[[ RECORDS FOR THE EXERCISE, beginning ]]
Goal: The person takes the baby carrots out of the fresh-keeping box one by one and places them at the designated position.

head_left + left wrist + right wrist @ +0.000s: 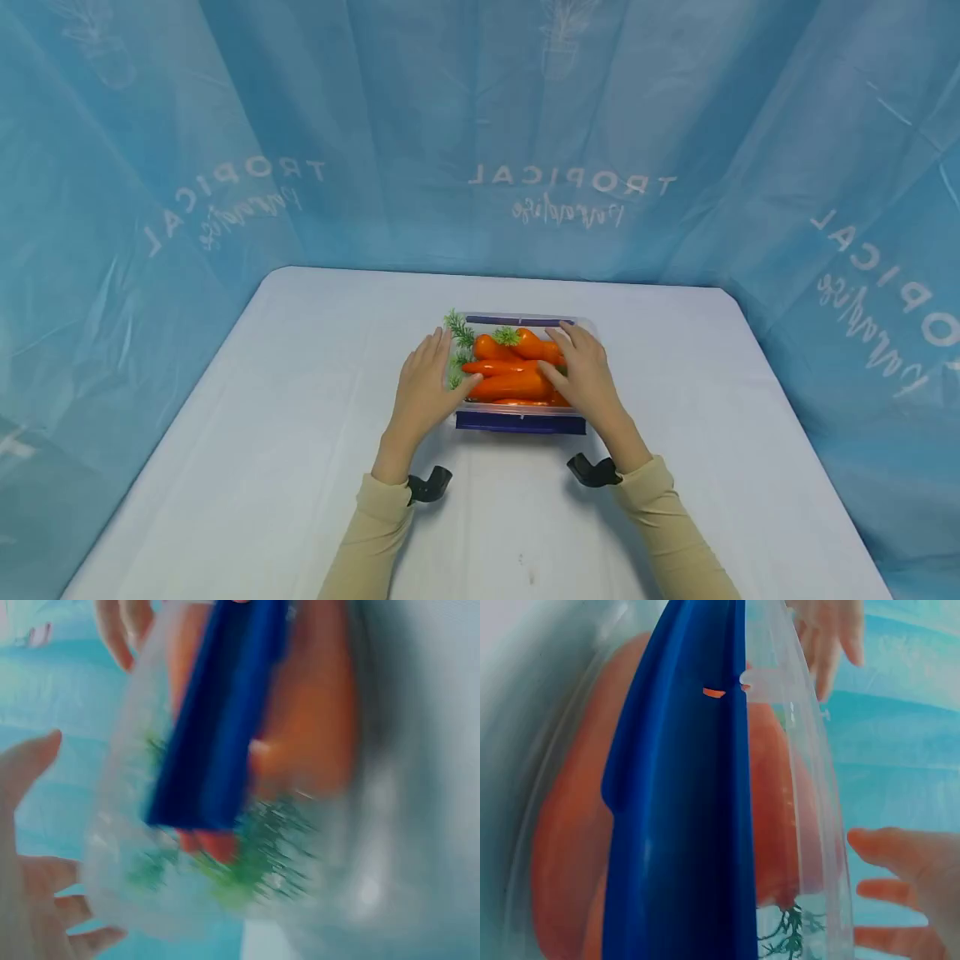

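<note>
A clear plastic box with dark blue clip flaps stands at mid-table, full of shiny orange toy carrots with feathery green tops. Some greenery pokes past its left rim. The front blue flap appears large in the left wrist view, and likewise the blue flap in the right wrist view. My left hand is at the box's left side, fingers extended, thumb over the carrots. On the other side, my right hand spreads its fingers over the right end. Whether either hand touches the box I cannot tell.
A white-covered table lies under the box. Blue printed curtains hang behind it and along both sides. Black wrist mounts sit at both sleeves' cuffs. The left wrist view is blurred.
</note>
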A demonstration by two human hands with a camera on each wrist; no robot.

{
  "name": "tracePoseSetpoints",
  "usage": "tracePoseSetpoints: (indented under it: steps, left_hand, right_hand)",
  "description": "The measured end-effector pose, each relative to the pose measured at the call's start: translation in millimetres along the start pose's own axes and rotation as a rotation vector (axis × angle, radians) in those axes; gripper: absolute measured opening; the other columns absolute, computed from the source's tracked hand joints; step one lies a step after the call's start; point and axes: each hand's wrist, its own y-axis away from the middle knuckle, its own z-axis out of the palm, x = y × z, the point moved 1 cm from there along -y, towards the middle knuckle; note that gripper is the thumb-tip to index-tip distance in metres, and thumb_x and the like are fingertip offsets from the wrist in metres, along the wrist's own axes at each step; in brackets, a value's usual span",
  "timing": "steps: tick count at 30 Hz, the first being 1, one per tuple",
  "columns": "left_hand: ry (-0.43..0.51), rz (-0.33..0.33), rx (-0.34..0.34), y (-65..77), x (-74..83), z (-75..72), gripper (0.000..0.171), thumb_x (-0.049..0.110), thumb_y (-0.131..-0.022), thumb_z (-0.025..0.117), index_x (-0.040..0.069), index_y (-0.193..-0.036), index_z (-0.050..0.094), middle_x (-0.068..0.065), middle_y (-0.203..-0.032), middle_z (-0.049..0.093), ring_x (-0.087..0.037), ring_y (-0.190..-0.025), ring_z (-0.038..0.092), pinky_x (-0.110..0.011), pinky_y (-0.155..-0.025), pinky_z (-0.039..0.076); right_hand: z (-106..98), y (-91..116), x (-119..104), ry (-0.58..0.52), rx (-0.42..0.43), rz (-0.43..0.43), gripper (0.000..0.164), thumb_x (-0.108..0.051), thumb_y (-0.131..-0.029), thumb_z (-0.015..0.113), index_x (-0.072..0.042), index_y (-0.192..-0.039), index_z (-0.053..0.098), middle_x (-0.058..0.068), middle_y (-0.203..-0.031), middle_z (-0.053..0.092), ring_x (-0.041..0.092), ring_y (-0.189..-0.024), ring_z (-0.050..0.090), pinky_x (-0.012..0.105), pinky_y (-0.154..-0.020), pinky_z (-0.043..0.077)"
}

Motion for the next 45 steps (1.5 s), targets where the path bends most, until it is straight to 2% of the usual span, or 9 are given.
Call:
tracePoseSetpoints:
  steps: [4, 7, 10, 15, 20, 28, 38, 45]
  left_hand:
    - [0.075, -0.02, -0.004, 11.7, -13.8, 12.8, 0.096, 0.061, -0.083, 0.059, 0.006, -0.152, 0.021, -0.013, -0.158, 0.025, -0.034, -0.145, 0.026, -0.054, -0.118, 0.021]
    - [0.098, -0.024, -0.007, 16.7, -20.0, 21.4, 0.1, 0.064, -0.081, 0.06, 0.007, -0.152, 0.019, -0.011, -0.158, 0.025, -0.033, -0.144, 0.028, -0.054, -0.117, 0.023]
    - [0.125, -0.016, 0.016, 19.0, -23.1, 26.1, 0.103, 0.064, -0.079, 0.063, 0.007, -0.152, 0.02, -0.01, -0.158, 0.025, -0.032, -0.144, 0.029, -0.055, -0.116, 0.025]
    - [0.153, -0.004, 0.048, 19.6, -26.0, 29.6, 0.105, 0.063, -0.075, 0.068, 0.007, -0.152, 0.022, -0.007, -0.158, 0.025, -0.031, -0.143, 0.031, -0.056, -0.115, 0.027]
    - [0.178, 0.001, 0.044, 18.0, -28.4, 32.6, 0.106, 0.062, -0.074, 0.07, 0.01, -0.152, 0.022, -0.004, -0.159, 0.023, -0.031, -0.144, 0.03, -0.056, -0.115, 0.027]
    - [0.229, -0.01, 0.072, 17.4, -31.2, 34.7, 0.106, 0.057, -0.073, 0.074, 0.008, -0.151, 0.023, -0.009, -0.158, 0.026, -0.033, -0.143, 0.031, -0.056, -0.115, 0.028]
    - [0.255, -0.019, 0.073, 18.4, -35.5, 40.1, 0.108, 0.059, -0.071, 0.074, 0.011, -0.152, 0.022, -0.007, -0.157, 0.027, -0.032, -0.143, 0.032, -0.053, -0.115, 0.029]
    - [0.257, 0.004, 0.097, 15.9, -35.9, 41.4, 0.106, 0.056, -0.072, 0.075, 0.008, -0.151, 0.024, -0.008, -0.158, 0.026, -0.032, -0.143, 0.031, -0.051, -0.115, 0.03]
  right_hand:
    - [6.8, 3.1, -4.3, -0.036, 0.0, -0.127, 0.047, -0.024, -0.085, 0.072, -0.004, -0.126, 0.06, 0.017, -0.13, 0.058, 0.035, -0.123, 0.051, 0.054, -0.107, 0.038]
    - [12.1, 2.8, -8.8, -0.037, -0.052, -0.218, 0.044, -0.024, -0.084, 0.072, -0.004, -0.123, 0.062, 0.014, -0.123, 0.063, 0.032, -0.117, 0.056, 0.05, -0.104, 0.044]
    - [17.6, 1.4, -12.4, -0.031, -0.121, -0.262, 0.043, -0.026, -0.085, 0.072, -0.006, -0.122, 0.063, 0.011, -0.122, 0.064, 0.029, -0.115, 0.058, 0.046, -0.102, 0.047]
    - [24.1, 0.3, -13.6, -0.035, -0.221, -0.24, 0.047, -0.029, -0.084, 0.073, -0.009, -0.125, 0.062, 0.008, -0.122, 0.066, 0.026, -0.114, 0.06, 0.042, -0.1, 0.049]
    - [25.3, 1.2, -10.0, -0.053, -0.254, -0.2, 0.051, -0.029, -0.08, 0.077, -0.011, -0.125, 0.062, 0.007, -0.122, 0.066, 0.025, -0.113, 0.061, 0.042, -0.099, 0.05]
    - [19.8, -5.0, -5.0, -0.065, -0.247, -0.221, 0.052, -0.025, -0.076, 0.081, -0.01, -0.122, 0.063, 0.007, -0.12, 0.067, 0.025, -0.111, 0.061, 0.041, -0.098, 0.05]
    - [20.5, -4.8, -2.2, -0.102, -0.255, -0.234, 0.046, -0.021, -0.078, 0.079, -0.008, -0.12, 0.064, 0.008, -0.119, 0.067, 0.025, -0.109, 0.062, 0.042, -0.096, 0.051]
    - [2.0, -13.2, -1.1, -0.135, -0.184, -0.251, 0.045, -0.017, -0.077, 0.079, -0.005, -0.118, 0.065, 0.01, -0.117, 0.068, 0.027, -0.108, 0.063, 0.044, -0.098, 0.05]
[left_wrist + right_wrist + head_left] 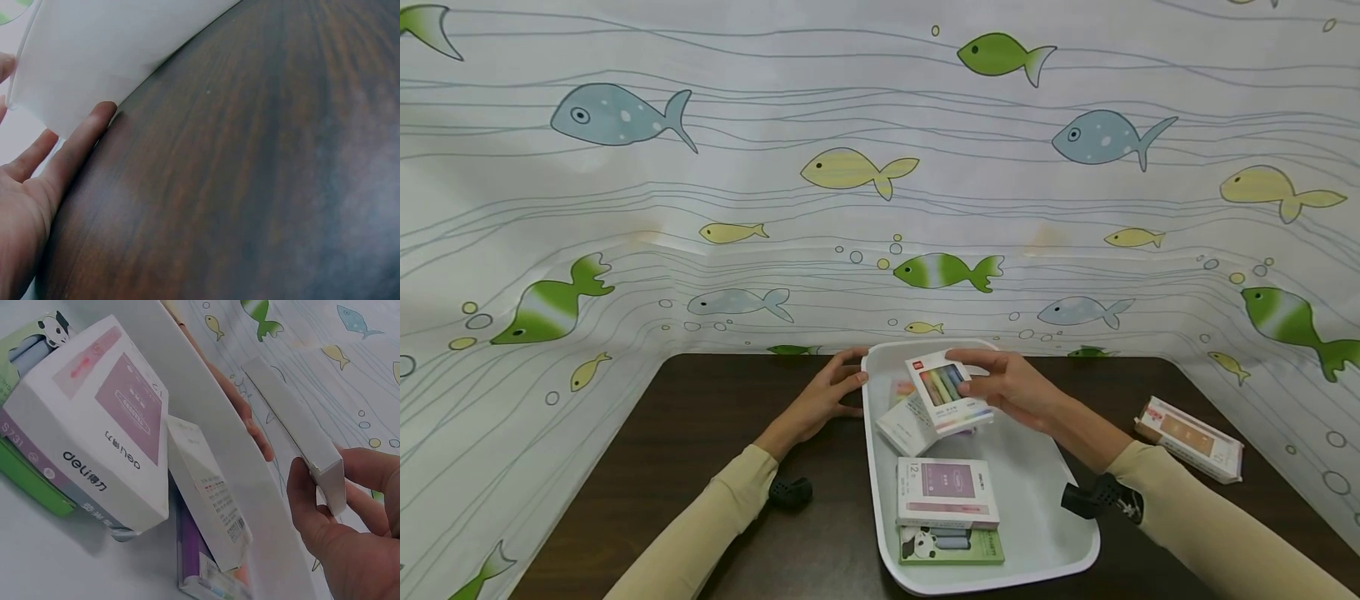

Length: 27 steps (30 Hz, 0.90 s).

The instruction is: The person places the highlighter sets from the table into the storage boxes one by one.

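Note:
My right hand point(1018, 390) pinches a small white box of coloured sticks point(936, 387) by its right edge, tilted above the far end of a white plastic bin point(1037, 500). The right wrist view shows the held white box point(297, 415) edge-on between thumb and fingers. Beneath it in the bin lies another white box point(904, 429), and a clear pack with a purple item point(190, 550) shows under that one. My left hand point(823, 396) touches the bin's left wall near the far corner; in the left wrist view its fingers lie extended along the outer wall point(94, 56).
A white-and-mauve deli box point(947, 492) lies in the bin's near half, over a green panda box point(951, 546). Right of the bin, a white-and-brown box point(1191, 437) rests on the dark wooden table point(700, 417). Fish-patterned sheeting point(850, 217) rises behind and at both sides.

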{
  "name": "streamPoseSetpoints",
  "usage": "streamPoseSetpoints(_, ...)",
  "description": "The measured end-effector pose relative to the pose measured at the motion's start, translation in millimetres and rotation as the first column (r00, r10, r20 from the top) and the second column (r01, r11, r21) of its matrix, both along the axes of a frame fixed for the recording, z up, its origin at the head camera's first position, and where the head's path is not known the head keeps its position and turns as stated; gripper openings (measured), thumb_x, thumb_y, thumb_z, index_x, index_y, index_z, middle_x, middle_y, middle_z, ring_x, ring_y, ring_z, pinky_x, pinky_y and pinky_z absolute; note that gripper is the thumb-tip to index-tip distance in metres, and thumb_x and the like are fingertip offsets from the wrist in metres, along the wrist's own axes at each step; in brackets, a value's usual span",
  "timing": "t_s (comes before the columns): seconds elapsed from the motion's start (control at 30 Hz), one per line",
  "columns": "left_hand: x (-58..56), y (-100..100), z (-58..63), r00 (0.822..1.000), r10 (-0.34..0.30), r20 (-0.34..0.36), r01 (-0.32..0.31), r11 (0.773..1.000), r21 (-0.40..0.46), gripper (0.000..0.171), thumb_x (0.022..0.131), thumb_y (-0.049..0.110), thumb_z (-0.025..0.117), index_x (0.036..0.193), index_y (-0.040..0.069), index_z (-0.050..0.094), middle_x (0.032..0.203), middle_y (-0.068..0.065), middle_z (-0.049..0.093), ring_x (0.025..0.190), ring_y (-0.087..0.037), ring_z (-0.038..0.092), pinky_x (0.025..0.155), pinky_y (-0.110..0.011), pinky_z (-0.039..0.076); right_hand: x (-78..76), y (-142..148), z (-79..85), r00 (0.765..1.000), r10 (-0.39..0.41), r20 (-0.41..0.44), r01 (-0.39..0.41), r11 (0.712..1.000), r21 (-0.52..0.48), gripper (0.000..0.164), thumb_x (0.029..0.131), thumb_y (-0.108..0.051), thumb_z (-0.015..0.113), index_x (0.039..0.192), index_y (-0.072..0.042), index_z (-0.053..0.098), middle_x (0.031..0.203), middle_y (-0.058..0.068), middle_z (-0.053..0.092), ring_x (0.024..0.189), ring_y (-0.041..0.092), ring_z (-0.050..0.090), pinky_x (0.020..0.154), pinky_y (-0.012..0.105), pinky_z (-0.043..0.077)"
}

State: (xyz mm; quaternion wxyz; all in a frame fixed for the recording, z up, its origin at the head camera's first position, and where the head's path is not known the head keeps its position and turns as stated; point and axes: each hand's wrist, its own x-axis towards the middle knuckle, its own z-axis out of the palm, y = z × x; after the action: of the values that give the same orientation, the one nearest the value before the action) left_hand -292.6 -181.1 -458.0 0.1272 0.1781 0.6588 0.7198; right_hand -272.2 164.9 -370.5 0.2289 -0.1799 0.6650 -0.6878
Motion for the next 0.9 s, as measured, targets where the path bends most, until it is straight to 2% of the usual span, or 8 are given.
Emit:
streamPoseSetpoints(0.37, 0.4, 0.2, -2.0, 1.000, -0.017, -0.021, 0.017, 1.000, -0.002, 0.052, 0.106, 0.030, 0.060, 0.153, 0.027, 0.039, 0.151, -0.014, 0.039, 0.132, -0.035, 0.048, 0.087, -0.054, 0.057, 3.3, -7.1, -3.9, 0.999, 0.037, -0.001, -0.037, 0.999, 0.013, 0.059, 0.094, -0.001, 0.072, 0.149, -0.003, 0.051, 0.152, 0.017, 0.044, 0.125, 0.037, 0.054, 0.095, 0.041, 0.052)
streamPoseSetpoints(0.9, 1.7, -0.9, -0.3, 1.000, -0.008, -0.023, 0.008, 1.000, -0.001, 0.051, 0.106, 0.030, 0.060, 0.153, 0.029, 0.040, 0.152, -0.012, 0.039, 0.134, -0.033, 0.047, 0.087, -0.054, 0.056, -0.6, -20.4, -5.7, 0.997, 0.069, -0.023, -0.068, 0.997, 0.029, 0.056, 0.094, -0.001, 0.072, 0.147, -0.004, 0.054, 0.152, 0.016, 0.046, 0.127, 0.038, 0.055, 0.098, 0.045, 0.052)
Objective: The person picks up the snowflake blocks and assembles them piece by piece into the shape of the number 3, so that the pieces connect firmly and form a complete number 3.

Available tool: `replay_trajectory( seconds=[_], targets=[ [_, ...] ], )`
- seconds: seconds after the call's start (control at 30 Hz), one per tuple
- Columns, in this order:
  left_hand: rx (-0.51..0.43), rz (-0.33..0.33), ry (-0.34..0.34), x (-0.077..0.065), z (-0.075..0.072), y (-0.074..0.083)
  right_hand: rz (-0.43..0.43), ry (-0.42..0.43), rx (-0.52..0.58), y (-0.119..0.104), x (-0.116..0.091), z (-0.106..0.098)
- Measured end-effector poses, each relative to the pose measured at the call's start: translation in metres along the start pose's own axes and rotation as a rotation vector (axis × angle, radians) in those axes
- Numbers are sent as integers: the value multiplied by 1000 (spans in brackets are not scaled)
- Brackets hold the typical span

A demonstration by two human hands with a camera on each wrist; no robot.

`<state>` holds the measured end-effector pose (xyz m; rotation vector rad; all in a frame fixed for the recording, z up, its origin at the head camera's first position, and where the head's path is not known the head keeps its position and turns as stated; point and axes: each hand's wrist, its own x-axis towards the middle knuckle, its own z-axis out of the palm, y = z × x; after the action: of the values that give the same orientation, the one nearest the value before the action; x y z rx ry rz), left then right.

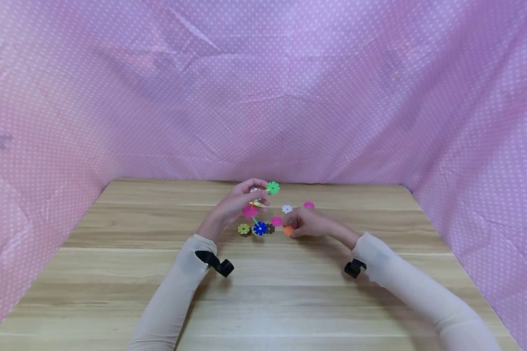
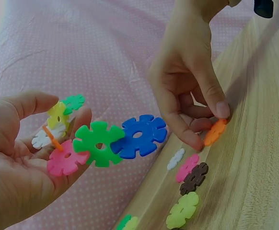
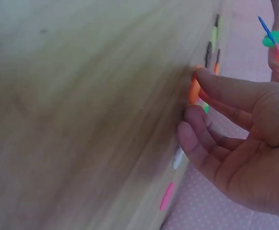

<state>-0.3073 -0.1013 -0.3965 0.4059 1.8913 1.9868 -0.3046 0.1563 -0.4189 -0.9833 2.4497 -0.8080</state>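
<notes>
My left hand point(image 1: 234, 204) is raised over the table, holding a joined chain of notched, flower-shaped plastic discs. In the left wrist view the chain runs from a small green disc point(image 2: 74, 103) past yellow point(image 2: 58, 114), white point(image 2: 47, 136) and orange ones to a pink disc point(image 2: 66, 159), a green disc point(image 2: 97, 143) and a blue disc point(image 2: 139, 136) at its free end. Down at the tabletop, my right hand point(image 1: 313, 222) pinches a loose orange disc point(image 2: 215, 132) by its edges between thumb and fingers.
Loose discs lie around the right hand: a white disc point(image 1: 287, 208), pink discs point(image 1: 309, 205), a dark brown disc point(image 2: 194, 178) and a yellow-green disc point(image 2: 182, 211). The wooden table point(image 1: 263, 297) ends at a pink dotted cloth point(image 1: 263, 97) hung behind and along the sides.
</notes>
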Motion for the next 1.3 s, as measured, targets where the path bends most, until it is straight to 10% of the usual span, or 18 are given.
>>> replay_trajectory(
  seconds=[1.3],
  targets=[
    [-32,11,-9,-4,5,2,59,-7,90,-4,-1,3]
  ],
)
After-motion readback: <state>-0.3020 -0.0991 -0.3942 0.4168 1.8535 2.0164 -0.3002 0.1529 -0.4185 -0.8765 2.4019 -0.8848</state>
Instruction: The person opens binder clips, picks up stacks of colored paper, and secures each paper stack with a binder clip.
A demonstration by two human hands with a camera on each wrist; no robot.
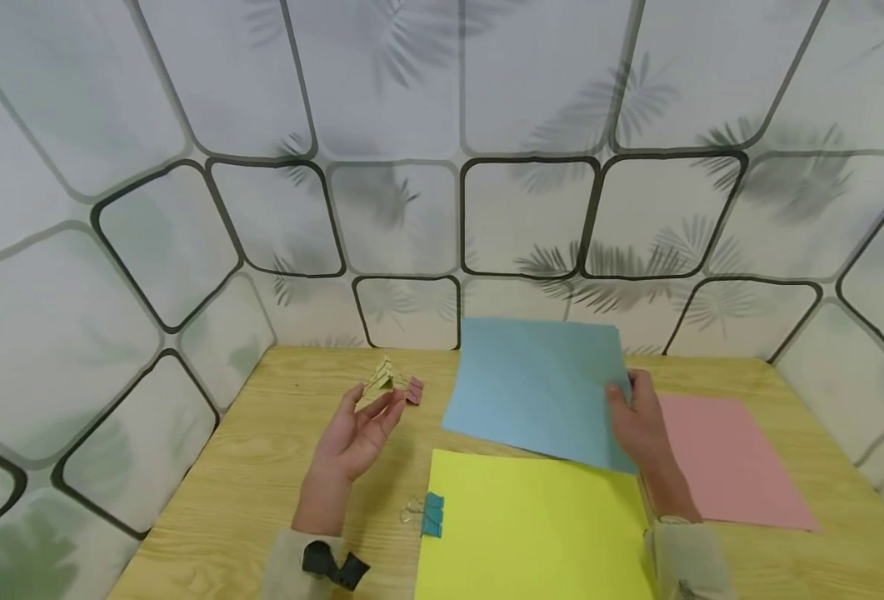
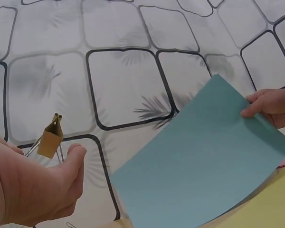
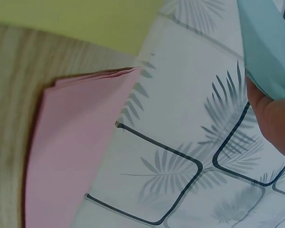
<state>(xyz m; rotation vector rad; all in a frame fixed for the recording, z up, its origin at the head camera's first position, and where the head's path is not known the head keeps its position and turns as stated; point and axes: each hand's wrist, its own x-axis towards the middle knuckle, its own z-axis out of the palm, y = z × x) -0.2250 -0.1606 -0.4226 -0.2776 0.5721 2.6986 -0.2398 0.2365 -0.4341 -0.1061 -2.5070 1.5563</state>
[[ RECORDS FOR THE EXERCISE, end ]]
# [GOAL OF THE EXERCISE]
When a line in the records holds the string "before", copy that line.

# [ANSWER BOX]
  "timing": "t_s (comes before the columns): seconds elapsed from the motion's start (control at 30 Hz), one per line",
State: (xyz mm; quaternion wxyz; all in a frame fixed for the recording, z up, its origin at the head camera's first position, and where the head's path is not known the head keeps its position and turns as stated; point and axes: each hand's wrist, its own x-axis towards the middle knuckle, its own z-axis out of the palm, y = z × x; after the action: of the values that give the same orientation, the one nearest the value before the action) left_hand -292.6 -181.1 -458.0 0.1272 0.1781 0.6588 0.7198; right_hand -272.2 164.9 -370.5 0.2289 -0.1799 0.6650 -0.6878
`<state>` holds the measured end-effector pose (xyz m; rotation vector rad; all in a frame fixed for the recording, z up, its origin at the head camera's first position, and where the head's path is not known the head keeps its position and turns as stated; point and axes: each hand's wrist, its own x-axis towards the middle knuckle, its own z-axis out of the palm, y = z × x; after the action: of the values that give the same orientation, the one nearest the value before the action; x y z rx ry rz), left then right.

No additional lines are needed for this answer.